- _EXERCISE DIRECTIONS_
Only the number is needed: count the lines below that hold the string "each".

[[ INPUT DATA open ]]

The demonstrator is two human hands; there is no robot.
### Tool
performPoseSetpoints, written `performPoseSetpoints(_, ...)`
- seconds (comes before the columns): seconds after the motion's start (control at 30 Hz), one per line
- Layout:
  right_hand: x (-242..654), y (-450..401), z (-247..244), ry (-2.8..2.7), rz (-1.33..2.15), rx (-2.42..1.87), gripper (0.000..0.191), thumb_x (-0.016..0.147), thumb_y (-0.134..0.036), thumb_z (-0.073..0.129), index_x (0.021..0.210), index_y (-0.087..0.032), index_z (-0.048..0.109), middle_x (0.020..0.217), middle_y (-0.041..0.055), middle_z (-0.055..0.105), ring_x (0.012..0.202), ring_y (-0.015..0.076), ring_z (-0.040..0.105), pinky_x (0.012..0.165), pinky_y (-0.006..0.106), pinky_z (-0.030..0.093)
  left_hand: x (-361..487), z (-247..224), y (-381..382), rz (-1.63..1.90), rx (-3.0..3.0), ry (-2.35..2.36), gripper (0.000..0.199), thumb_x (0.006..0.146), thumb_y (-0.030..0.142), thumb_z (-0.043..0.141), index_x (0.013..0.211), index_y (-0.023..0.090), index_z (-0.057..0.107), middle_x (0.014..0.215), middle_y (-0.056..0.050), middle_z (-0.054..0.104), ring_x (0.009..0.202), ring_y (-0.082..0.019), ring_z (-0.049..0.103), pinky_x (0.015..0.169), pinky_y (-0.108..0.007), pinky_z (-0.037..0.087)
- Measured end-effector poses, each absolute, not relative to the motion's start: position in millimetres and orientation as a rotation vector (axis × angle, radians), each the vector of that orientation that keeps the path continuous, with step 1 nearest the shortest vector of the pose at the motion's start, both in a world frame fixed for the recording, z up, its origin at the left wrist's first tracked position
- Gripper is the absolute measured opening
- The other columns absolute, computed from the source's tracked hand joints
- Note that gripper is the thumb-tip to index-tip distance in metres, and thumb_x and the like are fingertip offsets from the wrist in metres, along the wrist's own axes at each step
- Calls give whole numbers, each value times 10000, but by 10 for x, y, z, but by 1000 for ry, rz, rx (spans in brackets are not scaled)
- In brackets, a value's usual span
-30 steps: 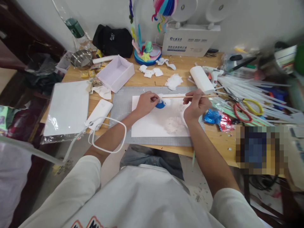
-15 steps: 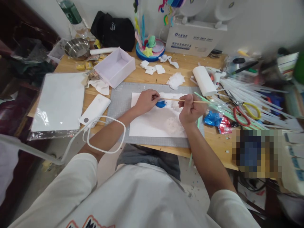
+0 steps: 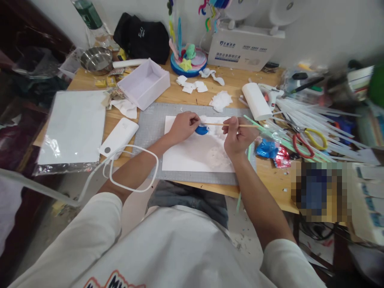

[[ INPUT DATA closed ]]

- _TASK ANSWER_
3